Task directions
Exact repetition of a range: find the line containing "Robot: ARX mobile" and the line containing "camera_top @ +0" in the material below, then repeat both and all lines between them, leaving pictures out.

Data excerpt
--

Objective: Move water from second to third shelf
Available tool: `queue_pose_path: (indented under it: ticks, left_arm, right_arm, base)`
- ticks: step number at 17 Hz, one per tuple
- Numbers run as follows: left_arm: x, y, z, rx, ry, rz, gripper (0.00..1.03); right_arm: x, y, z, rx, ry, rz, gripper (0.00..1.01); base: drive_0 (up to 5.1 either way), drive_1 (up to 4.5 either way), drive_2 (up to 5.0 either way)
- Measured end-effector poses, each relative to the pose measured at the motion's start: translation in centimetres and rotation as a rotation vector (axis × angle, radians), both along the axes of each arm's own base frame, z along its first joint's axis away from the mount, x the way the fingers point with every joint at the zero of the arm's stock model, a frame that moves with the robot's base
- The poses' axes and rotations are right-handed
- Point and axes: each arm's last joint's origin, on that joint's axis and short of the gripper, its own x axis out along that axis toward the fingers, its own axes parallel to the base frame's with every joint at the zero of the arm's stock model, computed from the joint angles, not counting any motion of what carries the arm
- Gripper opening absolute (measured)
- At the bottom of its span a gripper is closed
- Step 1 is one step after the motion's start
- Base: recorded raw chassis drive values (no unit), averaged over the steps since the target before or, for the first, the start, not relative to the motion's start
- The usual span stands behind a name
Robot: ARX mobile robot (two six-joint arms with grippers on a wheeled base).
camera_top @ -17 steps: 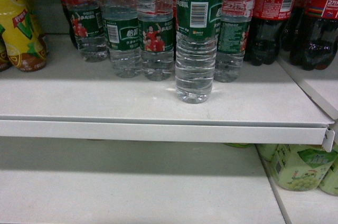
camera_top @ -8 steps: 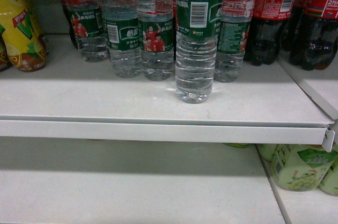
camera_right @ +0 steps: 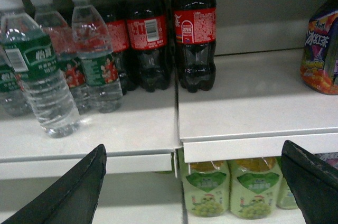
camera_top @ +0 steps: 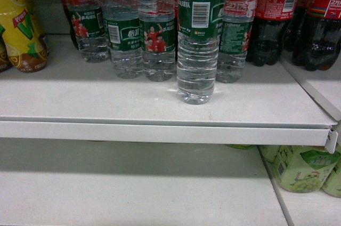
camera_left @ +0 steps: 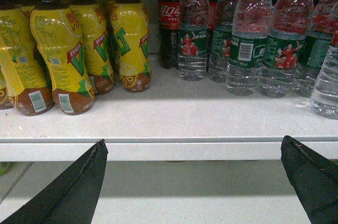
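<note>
One water bottle [camera_top: 197,45], clear and ribbed with a dark green label and white barcode, stands upright ahead of a row of like bottles [camera_top: 123,29] on the white upper shelf [camera_top: 160,106]. The same bottle shows in the right wrist view [camera_right: 42,81] and at the left wrist view's right edge [camera_left: 325,86]. Below lies a bare white shelf [camera_top: 133,194]. My left gripper [camera_left: 193,147] hangs open in front of the shelf lip, holding nothing. My right gripper [camera_right: 194,152] is open too, level with the lip, right of the water. Neither gripper appears in the head view.
Yellow tea bottles [camera_left: 58,49] stand left of the water and black cola bottles [camera_right: 194,39] stand right of it. Green drink packs [camera_right: 207,189] fill the lower shelf at right. A colourful packet [camera_right: 321,55] sits far right. A shelf seam [camera_right: 177,129] divides two bays.
</note>
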Motion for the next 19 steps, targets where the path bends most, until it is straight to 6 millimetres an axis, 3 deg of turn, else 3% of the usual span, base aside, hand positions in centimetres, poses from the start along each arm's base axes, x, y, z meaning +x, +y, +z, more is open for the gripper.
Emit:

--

Expected answer
Robot: ARX mobile robot (two six-joint arms with grippers on a wheeled base).
camera_top @ -17 steps: 
camera_top @ -8 steps: 
camera_right @ +0 steps: 
camera_top @ +0 steps: 

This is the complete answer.